#### [Assigned task]
Take the data from its first line. Print each line exactly until the line containing "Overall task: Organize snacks" has been printed too.

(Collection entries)
######

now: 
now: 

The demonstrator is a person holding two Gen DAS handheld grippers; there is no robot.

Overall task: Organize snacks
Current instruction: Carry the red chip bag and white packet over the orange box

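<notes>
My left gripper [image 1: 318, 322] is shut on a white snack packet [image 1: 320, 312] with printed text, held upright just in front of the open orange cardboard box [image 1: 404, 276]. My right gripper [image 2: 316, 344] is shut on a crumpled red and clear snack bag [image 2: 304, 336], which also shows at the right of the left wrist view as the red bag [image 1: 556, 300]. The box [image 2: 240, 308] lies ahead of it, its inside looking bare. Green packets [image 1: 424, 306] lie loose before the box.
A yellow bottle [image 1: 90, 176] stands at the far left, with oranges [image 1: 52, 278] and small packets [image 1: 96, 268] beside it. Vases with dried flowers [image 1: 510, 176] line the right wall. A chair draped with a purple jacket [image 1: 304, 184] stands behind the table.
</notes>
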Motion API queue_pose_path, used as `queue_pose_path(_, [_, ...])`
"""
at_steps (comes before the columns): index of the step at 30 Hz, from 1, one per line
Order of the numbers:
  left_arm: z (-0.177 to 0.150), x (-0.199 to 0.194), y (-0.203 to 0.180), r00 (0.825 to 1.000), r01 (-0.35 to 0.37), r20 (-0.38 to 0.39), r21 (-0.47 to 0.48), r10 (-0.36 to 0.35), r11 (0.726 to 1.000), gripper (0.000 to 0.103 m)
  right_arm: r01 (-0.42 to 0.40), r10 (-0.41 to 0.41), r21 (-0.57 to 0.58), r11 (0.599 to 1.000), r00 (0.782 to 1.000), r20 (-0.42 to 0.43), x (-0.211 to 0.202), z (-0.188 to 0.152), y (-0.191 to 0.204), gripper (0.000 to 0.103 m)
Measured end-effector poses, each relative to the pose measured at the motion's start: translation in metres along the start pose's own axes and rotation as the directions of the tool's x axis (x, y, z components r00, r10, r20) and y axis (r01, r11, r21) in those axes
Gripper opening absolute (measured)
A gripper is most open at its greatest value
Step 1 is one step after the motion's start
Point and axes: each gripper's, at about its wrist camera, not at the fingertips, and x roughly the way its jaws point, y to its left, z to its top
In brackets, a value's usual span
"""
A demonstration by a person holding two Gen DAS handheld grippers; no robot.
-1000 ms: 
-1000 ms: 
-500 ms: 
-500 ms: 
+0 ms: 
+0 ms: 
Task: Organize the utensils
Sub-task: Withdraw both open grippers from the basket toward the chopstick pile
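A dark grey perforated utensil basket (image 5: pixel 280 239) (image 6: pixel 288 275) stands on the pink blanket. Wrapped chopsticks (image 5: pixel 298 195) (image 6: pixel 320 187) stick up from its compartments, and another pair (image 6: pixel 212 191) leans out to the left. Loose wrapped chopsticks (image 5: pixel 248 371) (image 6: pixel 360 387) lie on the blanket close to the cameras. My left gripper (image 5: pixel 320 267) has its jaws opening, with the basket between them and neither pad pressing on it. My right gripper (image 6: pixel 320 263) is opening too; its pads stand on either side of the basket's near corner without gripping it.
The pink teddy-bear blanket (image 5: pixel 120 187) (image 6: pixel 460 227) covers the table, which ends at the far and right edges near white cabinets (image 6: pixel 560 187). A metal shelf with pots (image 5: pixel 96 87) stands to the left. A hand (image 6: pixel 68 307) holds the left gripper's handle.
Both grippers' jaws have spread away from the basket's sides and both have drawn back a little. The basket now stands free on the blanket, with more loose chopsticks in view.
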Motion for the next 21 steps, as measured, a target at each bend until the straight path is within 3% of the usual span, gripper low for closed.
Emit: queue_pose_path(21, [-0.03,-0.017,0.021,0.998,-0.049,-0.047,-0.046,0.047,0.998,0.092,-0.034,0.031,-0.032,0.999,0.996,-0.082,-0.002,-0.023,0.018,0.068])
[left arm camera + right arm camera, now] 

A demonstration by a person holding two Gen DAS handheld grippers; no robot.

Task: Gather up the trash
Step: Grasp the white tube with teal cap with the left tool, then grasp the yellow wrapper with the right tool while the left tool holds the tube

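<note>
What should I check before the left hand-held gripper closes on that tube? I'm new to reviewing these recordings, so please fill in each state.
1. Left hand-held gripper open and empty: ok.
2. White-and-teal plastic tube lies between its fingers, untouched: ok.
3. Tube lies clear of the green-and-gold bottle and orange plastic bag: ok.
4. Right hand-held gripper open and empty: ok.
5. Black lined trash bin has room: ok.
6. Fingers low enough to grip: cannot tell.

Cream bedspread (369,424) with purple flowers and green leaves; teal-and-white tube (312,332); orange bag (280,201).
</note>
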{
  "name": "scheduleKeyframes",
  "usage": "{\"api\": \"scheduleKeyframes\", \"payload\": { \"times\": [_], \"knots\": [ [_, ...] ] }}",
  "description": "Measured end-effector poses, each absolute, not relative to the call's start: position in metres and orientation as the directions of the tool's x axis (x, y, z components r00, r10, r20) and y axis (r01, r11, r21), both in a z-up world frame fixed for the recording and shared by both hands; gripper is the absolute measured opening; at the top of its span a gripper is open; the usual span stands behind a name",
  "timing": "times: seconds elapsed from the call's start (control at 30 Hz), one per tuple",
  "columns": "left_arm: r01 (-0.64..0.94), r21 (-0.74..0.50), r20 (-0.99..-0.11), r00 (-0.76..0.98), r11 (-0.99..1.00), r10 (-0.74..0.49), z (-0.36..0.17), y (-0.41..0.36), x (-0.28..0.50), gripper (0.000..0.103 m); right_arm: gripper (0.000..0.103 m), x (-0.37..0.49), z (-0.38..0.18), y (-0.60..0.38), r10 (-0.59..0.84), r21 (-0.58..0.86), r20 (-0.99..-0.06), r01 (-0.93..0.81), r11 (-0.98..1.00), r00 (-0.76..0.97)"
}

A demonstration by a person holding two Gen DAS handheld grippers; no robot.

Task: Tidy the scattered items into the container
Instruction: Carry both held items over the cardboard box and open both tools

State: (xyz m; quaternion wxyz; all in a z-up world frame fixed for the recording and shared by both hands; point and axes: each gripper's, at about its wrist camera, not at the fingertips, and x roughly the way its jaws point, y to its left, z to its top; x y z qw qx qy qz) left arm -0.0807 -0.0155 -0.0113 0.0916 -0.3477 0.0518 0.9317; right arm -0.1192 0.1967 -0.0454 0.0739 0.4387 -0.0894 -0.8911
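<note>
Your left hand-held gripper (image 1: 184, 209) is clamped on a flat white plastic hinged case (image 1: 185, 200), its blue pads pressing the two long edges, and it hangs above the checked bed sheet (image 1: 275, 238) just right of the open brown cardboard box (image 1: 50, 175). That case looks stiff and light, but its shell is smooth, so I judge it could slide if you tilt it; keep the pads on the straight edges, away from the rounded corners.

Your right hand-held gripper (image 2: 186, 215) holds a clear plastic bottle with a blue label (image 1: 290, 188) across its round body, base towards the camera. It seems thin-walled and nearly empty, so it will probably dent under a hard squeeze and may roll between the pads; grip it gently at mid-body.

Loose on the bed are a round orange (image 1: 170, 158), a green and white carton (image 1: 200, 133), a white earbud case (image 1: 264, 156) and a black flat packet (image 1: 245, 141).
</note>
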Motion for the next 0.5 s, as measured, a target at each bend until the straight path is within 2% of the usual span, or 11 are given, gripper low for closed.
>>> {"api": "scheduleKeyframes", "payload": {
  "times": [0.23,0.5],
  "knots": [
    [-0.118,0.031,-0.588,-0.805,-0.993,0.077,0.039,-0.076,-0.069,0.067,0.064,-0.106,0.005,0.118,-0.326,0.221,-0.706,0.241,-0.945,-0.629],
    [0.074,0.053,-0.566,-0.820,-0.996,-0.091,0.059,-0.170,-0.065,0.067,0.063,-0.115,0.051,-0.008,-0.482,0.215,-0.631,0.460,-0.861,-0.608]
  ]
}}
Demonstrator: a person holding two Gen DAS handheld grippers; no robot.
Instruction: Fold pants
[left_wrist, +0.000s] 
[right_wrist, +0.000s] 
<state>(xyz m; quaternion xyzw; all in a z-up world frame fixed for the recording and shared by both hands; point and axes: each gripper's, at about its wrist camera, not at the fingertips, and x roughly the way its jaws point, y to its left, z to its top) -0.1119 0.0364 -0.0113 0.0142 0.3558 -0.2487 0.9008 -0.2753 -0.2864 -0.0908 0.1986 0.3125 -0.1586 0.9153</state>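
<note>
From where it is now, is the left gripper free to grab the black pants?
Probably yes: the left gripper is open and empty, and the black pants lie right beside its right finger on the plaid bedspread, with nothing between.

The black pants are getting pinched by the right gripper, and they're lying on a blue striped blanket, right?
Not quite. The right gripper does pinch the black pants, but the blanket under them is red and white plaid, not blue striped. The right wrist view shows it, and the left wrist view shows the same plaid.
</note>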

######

#### [Answer to the problem]
now: 
now: 

The demonstrator is a person holding two Gen DAS handheld grippers; there is no robot.

Overall task: Organize snacks

No more output will be added to the exercise.